Dataset excerpts »
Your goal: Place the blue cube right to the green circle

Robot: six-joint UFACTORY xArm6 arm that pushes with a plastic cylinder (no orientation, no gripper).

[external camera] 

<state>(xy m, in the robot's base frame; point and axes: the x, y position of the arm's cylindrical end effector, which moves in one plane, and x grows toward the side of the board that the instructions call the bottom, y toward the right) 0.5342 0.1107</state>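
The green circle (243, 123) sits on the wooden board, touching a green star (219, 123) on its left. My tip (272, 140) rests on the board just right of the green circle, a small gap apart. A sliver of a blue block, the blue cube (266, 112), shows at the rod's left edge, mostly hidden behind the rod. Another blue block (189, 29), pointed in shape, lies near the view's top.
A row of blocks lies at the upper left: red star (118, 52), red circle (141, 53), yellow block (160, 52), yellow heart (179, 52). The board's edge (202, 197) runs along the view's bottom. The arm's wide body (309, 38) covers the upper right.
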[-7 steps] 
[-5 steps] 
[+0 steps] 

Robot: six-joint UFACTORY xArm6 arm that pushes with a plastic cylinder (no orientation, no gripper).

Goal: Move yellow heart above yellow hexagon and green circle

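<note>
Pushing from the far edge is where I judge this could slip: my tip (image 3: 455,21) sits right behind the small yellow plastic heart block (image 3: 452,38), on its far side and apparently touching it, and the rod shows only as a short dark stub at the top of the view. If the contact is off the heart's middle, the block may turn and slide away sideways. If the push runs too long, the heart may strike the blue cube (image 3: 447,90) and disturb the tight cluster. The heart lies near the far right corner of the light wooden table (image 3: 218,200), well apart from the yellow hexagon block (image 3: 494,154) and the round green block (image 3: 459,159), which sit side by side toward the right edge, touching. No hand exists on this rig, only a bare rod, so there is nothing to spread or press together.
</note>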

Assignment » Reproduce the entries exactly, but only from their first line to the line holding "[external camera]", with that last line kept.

Task output »
Your goal: Place the blue cube right to the green circle

Robot: six-joint UFACTORY xArm6 arm that pushes with a plastic cylinder (no orientation, no gripper).

[external camera] 

The answer to this exercise has been written out completely.